これからの医療には統計学やITへの理解も重要です

金子 和樹 

九州大学医学部医学科4年

久留米大学附設高等学校出身

「現在は少人数で統計や機械学習についての勉強会を行っています。自分は特に統計モデルの選択や学習方法の効率・限界といった理論に近い側面に関心がありますが、他のメンバーもそれぞれ興味の方向が異なっていていろいろな視点からの意見を聞くことができ、とても楽しいです。」

インタビュー

センター: 生徒のみなさんに勉強のアドバイスをお願いします。

先生: どんな問題でもただ解き方を覚えて再現するだけでなく、できるだけ自分の手を動かして考えてほしいと思います。その過程で解法のどの部分が本質的だったのか、理解が深まります。解けなかったとしても、ただの解法を読んで覚える場合よりも理解が深まり、記憶に残りやすくなると思います。私は、数学や物理などの科目では、可能な限り自力で問題を解くようにしていました。そうした積み重ねにより、模試などで出題される様々な範囲の問題やひねりを効かせた問題にも対応できるようになっていったと感じています。

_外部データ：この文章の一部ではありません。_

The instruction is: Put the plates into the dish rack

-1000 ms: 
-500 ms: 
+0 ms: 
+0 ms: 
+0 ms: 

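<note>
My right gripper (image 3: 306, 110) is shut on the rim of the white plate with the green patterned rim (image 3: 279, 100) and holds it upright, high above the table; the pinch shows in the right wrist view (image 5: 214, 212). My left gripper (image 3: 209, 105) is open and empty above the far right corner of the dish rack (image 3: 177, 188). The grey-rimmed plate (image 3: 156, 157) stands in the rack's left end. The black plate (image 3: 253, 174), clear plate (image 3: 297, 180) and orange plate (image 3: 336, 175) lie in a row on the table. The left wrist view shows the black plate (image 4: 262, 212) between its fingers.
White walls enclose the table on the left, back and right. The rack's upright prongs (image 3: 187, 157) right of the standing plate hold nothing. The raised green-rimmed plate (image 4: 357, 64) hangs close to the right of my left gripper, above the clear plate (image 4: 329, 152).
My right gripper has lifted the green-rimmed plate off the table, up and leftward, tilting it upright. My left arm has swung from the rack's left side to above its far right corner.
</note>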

センター: ありがとうございます。では、金子PTご自身について伺います。医学の道を志したポイントは何でしたか。

先生: 医学は古代からほかの様々な領域の知識や技術を取り込みながら発展してきました。同時に、生物学などのようなある意味理論的な面をもちつつ、その実態は実学です。極端に言えば、なぜ効くのか分からない薬であっても効果があるのなら治療に利用されます。そのような多面的な学問領域の特質に魅力を感じて医学部をめざすことにしました。

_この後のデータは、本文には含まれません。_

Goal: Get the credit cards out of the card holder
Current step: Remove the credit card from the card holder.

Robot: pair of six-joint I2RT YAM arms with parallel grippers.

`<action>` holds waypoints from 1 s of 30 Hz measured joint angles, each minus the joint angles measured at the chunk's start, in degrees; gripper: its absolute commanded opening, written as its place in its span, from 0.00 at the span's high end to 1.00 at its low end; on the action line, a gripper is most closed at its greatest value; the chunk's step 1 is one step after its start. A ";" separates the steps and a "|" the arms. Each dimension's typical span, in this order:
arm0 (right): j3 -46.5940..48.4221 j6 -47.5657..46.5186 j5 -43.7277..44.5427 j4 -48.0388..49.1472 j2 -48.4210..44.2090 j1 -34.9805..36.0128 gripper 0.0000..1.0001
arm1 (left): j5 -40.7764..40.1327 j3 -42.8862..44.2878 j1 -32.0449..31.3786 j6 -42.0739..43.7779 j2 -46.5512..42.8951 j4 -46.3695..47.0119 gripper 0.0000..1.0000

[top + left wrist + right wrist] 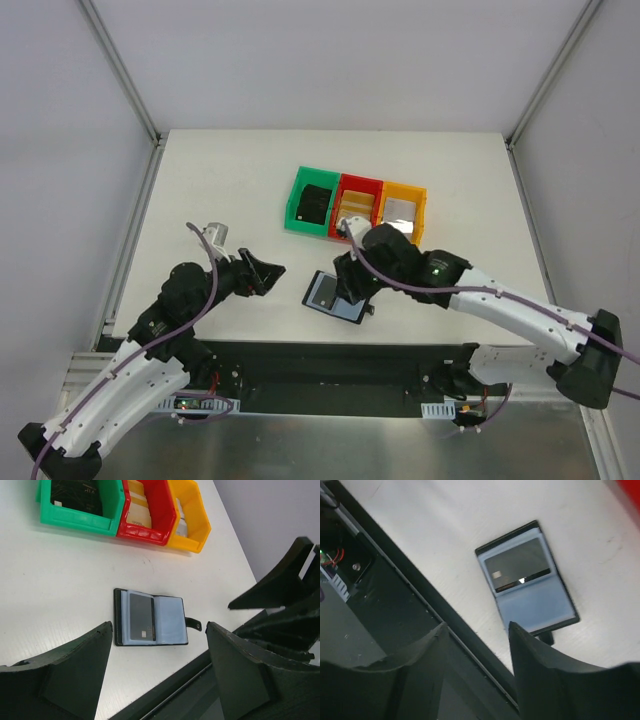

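Note:
The card holder [325, 293] lies open and flat near the table's front edge, grey-blue lining up. A dark credit card [142, 616] sits in one of its pockets, also seen in the right wrist view as the card [517, 562]. The holder's closure tab [194, 624] sticks out at its side. My right gripper [352, 283] hovers open over the holder's right part, nothing between its fingers [540, 680]. My left gripper [268, 273] stands open a short way left of the holder [167, 625], holding nothing.
Three bins stand in a row behind the holder: green [296, 205] with a dark card, red [358, 185] with a light card, yellow [404, 190] with a silvery card. The table's dark front rail [410, 605] runs just in front of the holder.

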 measured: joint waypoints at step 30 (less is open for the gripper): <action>-13.88 8.02 7.52 15.61 19.74 4.09 1.00 | 4.20 -2.32 0.00 -1.90 14.80 4.22 0.31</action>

センター: 現在はどのようなことを学んでいるのですか。

先生: 4年生では、臨床の知識に関する試験のCBTや、実際に患者の方に相対して臨床を行う能力を試すOSCEという試験があり臨床実習に向けての準備期間の意味があります。試験の成績がすべてではないことは理解していますが、これからの自分の医学への取り組みを占う上でも上の2つの試験の成績は大事だと感じているので、しっかり時間をかけて勉強に取り組んでいきたいです。今後どの分野を専攻するかにもよりますが、これからの医療について理解するためには単に疾患や治療法等の知識では十分でないので、基礎になる生化学や生理学の部分も勉強できていければと考えています。

センター: 今後の展望についてお聞かせください。

先生: 限界はありますが、病気などが起こる理由や仕組みを理解することが重要だと考えています。医療行為に関しても、その仕組みを理解し十分な根拠をもって、治療の判断ができるようになりたいですね。例えば臨床試験などの統計的な情報を正しく解釈したり、AIと医療の関わりといったことを理解することもこれからの医療では重要だと考えています。

センター: ありがとうございました。